Examine the records below and count how many lines contain the string "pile". Give only the number.
------ EXERCISE INPUTS
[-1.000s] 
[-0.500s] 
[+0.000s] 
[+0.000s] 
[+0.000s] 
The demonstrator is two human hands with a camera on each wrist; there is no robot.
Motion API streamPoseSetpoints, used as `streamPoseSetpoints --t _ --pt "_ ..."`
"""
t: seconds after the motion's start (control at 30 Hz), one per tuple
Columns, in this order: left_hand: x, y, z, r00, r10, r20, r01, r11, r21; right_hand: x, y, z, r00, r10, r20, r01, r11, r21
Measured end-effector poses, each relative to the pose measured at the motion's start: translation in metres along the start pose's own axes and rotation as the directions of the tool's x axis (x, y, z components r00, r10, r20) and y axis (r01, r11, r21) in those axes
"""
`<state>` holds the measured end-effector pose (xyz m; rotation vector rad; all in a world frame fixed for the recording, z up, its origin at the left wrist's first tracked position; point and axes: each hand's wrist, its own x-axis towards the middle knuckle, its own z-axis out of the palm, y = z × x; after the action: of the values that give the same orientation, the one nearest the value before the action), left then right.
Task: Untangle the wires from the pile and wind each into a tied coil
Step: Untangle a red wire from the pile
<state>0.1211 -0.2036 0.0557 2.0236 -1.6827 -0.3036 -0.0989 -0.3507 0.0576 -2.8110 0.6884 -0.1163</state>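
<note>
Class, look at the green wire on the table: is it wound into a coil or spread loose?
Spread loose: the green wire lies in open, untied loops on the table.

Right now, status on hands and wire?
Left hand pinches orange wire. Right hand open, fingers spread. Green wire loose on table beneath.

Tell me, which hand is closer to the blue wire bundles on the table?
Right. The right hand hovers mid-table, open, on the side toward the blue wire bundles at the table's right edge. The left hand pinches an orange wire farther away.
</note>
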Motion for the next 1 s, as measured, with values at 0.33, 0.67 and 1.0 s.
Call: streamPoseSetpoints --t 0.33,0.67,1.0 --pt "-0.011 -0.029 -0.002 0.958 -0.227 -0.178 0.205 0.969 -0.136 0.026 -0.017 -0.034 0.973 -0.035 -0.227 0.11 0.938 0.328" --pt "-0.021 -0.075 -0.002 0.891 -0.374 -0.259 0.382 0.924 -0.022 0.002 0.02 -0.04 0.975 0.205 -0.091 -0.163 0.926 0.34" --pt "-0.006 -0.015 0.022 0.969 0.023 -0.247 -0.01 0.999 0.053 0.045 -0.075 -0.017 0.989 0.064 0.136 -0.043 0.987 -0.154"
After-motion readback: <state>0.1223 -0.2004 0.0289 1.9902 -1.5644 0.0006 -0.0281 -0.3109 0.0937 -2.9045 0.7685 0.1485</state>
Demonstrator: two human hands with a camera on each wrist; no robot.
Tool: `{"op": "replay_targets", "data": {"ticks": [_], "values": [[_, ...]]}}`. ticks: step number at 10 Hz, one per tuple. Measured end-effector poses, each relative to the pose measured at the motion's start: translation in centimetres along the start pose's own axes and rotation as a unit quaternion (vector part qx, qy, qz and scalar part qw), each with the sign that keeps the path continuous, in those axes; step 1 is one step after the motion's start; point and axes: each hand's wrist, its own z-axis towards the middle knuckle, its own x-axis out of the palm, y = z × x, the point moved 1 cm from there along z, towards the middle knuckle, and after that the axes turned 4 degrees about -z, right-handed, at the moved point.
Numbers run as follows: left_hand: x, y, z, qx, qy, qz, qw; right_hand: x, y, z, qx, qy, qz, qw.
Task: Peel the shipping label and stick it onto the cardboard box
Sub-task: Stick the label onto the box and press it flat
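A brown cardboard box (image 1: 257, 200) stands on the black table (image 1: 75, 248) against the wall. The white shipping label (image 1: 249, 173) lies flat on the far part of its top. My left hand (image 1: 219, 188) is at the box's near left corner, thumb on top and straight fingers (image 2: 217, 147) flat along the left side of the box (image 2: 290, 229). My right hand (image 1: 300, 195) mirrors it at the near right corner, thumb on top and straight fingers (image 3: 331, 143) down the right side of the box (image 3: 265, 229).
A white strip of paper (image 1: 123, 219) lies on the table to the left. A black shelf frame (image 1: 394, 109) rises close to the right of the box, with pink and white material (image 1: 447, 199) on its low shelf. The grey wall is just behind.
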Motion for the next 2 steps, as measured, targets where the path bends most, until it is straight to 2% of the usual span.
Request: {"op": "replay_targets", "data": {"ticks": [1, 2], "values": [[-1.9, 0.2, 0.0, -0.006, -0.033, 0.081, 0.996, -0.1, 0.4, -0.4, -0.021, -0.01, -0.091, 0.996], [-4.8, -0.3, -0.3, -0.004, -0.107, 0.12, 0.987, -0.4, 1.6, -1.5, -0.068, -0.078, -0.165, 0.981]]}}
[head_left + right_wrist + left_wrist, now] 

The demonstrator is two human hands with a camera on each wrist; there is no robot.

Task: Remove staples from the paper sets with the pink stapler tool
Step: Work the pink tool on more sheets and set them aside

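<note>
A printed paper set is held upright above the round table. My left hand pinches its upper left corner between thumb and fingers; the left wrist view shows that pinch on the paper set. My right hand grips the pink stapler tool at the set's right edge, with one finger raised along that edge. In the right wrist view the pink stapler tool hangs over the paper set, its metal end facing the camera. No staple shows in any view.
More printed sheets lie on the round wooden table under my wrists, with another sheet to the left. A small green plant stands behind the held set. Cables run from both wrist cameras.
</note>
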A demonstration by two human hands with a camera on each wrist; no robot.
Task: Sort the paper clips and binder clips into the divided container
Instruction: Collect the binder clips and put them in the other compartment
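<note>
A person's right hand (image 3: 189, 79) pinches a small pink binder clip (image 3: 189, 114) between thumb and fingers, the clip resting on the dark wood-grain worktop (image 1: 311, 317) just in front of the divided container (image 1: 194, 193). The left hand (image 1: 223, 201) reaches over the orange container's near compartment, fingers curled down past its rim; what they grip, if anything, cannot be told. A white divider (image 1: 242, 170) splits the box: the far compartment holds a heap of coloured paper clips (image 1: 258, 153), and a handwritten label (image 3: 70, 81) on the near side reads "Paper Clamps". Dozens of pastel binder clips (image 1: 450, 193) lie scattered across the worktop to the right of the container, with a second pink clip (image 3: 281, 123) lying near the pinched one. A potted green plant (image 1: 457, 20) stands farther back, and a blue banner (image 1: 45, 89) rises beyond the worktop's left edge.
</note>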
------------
- EXERCISE OUTPUT
2